**Exercise**: Print the material underneath in full, keeping every line exactly as it is.

■ ■ ■ ■ ■

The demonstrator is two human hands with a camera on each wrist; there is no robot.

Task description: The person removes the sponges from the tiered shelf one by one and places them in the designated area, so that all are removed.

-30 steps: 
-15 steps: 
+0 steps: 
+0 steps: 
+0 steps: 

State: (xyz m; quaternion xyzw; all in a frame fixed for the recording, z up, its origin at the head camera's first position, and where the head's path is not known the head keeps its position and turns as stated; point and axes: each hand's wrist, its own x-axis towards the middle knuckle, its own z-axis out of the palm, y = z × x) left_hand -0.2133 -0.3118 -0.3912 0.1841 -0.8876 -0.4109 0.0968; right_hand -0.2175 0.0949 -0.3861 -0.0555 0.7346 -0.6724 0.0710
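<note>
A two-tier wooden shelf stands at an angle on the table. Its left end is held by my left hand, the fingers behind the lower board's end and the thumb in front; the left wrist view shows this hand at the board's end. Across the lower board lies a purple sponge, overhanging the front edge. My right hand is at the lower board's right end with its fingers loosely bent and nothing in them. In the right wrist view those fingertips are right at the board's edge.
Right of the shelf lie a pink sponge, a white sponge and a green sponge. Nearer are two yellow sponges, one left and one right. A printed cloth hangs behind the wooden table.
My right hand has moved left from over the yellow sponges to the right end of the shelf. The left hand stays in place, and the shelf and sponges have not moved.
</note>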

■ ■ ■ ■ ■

**Solution to this task**:
The demonstrator is two human hands with a camera on each wrist; there is no robot.

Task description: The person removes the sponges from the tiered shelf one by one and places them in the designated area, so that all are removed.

-30 steps: 
-15 steps: 
+0 steps: 
+0 steps: 
+0 steps: 

State: (xyz m; quaternion xyzw; all in a frame fixed for the recording, z up, its origin at the head camera's first position, and where the head's path is not known the head keeps its position and turns as stated; point and axes: each hand's wrist, its own x-axis towards the middle knuckle, its own z-axis out of the palm, y = z × x) left_hand -0.2133 -0.3118 -0.3912 0.1841 -0.8876 -0.4109 0.0968; right_hand -0.2175 0.0949 -0.3861 -0.0555 0.7346 -0.6724 0.0710
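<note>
A two-tier wooden shelf stands at an angle on the table. Its left end is held by my left hand, the fingers behind the lower board's end and the thumb in front; the left wrist view shows this hand at the board's end. Across the lower board lies a purple sponge, overhanging the front edge. My right hand is at the lower board's right end with its fingers loosely bent and nothing in them. In the right wrist view those fingertips are right at the board's edge.
Right of the shelf lie a pink sponge, a white sponge and a green sponge. Nearer are two yellow sponges, one left and one right. A printed cloth hangs behind the wooden table.
My right hand has moved left from over the yellow sponges to the right end of the shelf. The left hand stays in place, and the shelf and sponges have not moved.
</note>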

As written, the answer is complete.